How I Geolocated and Visualized Internet Requests Hitting My Publicly Available Sites for HomeLab

Currently, when engineering and implementing centralized logging system, I realized that the need for IP-based geolocation and visualization was really essential. By correlating this information with log fields, I would be able to do further security analyses(determine anomalous patterns), traffic optimization, or even do some analyses relating to business(who visited our sites the most and what their countries are?),… Therefore, I needed a technique that is somehow capable of geolocating and visualizing the requests containing public IPs. At first, there was such confusion about where I should get started. Thankfully, after having the basic foundation of ELK and searching for solutions, I found a blog series that was the fundamental and gave me the starting points that I derived from. The series I found can be found here: Setting Up Kibana Dashboards for NGINX Log Data.

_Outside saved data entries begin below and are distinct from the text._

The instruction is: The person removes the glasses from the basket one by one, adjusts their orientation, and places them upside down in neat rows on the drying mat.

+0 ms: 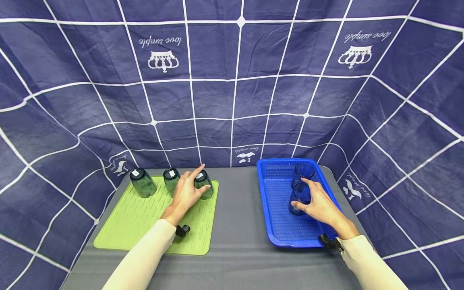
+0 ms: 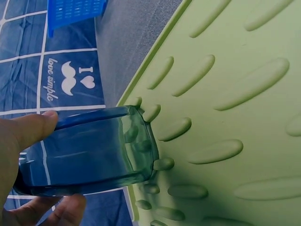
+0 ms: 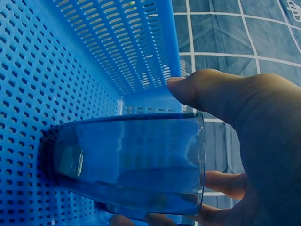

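Note:
Three greenish glasses stand upside down on a green ribbed mat: a left glass (image 1: 143, 183), a middle glass (image 1: 170, 181) and a right glass (image 1: 205, 189). My left hand (image 1: 186, 191) spreads round the right glass, its index finger straight, thumb and fingers on opposite sides close by the base. Two bluish glasses stand mouth up in a blue basket: a rear glass (image 1: 303, 171) and a front glass (image 1: 298, 205). My right hand (image 1: 319, 203) is spread about the front glass; in the right wrist view its thumb (image 3: 188, 92) stands apart from the rim.
The green mat (image 1: 145, 225) lies on the left of the grey table (image 1: 239, 225), the perforated blue basket (image 1: 270, 225) on the right. Grey tabletop runs between them. A blue checked cloth (image 1: 217, 100) hangs behind and at both sides.

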Tool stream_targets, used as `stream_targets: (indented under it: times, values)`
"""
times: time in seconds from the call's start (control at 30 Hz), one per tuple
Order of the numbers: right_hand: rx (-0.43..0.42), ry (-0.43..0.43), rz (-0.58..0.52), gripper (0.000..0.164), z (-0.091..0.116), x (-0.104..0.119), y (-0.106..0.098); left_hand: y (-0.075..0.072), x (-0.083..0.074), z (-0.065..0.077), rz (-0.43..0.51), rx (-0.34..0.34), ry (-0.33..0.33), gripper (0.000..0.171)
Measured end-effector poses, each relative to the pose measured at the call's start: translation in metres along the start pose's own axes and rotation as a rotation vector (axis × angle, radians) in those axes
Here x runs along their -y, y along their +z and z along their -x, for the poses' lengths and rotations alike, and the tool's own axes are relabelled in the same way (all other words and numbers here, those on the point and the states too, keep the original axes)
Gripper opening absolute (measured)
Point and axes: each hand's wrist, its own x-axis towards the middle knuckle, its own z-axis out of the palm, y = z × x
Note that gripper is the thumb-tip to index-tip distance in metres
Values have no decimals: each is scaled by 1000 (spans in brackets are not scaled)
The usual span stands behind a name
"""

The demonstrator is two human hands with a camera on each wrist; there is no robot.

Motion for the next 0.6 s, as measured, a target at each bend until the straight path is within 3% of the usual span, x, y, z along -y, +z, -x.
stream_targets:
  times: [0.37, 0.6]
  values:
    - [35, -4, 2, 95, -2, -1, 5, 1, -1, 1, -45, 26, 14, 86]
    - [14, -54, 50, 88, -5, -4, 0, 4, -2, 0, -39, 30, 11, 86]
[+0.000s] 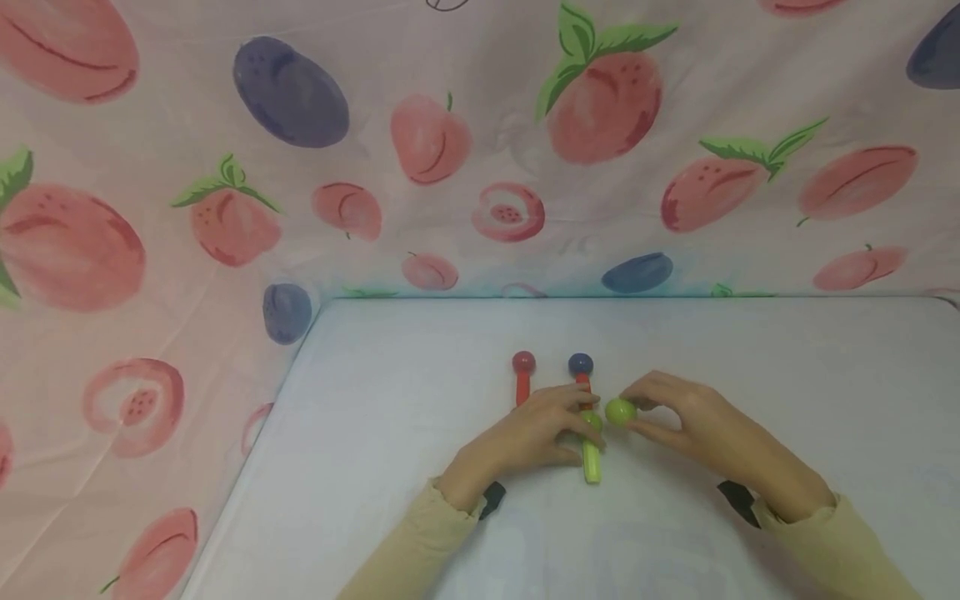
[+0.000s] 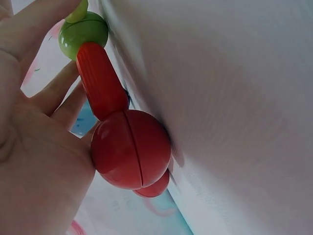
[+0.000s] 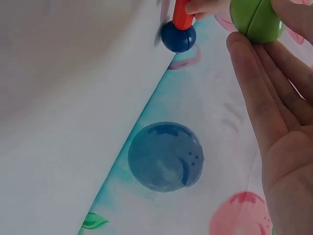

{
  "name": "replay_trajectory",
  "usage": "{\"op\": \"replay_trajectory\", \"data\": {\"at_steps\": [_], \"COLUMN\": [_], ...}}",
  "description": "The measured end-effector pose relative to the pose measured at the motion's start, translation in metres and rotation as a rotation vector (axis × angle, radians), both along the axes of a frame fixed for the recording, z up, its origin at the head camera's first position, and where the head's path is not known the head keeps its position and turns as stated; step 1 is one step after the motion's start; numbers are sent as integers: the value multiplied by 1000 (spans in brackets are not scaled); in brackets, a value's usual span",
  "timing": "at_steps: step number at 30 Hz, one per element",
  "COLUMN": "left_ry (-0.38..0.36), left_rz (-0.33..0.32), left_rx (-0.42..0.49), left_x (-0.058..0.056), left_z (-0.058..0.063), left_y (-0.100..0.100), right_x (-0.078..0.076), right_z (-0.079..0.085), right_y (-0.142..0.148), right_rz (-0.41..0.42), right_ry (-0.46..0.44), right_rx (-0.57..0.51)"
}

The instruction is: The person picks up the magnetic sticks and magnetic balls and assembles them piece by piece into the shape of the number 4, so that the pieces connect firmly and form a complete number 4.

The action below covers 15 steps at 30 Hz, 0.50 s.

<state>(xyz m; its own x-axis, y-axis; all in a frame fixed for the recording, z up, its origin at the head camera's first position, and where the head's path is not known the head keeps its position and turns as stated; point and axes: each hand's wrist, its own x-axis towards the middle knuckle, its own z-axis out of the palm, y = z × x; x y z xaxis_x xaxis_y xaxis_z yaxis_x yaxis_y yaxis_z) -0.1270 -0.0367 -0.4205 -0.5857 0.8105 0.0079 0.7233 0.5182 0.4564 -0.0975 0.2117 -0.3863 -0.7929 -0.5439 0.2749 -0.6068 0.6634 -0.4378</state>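
Observation:
My right hand pinches a loose green ball between thumb and fingertips, just right of the toy pieces. My left hand reaches over a joined set of balls and rods, its fingers curled about another green ball. From that ball a yellow-green rod points toward me. An orange-red rod runs from it to a red ball beside the left palm, hidden from above. Another short red rod ends in a blue ball.
A second red ball on a red rod lies left of the blue one. Everything rests on a white tabletop. Behind and to the left hangs a fruit-print cloth, meeting the table's far edge.

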Motion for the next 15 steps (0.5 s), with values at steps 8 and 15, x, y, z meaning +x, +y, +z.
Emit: {"op": "replay_trajectory", "data": {"at_steps": [8,15], "left_ry": [48,59], "left_rz": [-1,7], "left_rx": [-20,-27], "left_x": [2,3], "left_z": [1,1], "left_y": [3,3], "right_x": [5,11], "right_z": [-5,-5], "right_y": [0,-2], "right_rz": [10,27], "right_ry": [-45,-110], "right_rx": [13,15]}}
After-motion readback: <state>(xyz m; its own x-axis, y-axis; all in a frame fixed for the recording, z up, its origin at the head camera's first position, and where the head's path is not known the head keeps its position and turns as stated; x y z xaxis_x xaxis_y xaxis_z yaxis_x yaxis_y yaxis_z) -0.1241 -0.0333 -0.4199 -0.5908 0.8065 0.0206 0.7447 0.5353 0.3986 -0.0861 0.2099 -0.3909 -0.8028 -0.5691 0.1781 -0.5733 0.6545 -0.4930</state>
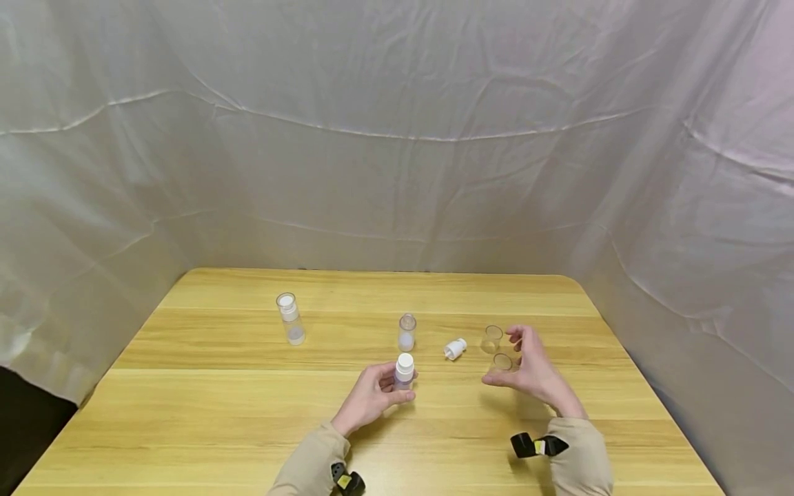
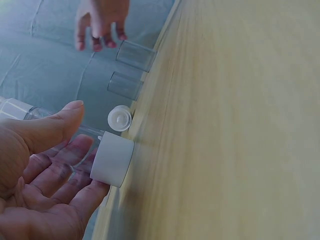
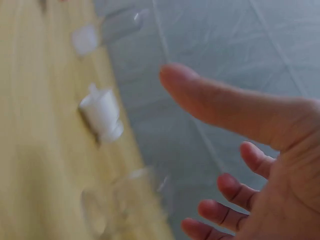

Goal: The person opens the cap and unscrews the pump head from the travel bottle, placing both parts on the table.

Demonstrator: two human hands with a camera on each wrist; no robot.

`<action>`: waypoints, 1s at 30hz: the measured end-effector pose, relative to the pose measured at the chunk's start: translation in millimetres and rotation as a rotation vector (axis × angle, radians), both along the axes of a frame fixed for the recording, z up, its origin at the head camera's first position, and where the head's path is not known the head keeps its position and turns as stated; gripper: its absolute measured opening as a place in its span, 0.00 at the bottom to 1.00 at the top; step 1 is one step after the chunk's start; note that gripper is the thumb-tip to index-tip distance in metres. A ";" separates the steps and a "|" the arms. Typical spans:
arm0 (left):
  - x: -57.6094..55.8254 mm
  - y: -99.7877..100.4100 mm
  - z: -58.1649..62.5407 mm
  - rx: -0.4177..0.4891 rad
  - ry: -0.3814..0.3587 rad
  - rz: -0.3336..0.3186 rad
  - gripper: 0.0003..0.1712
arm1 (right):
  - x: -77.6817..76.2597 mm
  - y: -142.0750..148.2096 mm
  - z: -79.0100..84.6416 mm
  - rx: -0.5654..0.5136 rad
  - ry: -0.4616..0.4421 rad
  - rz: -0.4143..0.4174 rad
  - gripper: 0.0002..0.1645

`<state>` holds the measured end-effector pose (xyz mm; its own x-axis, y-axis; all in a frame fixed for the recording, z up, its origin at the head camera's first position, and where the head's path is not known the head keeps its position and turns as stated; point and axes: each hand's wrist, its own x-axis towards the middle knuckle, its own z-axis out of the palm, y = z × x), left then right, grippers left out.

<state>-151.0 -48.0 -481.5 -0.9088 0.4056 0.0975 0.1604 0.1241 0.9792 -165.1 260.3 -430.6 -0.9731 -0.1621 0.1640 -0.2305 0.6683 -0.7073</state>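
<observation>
- Bottle [image 1: 404, 372] in the left hand [image 1: 372, 393], roughly upright at the middle of the table [image 1: 205, 427], white top showing above the fingers; whether its foot meets the wood, I can't tell.
- That left hand has it from the side, thumb on the near face, fingers curled behind the clear body.
- Handling, then: it looks small and light, easy enough for one hand; the walls look like stiff, smooth plastic, so I'd expect little give and some slip.
- Best hold, I'd say, is low around the body, just as here, with the white top left free; a hard squeeze looks needless.
- Over to the right hand [image 1: 532, 368]: thumb and fingers spread wide, nothing gripped, bracketing the near clear cap [image 1: 504, 363]; whether a fingertip brushes it, I can't tell.
- Just beyond sits the far clear cap [image 1: 492, 339]; both look thin-walled and light, likely to tip or skid, so a gentle pinch across opposite sides should suit.
- Between the hands, a white pump [image 1: 455, 349] lies on its side and could roll.
- Behind the held one stands a small clear container [image 1: 406, 333]; well off at the table's left, a capped flask [image 1: 289, 313].
</observation>
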 end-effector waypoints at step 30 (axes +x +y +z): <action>-0.2 -2.2 0.7 -0.001 0.004 -0.015 0.23 | 21.8 -132.1 -14.9 -0.167 0.395 0.306 0.32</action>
<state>-151.1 -50.2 -480.7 -0.9024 0.4191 0.1005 0.1658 0.1223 0.9785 -143.3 128.2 -445.4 -0.7445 -0.3692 0.5562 -0.6676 0.4146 -0.6184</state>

Integrating the Solution into My Existing Infrastructure

The setup in the blog is quite similar to my existing infrastructure setup, except that I’ve been using Ingress NGINX as the entry point for my container orchestration platform. You can imagine my infrastructure as below:

Image Alt Text

To reach our goals, I need the following 4 components:

Beat - agent to collect logs for each service
Logstash - parsing log into json format and/or applying filters
Elasticsearch - to ingest collected logs
Grafana/Kibana - visualization

Once I completed the engineering of those components, the diagram would look like: Image Alt Text

How did I track the Public requests?

As I’m using cloudflare technology for hosting, by tunneling from cloudflare edge to the cloudfared agent hosting on my own infrastucture, it plays a role of reverse proxy in building and forward traffic from external network to internal one. There’s a useful non-standard http header that allows us to track the public IP of the client, that’s CF-Connecting-IP. According to Cloudflare’s documentation

CF-Connecting-IP provides the client IP address connecting to Cloudflare to the origin web server. This header will only be sent on the traffic from Cloudflare's edge to your origin web server.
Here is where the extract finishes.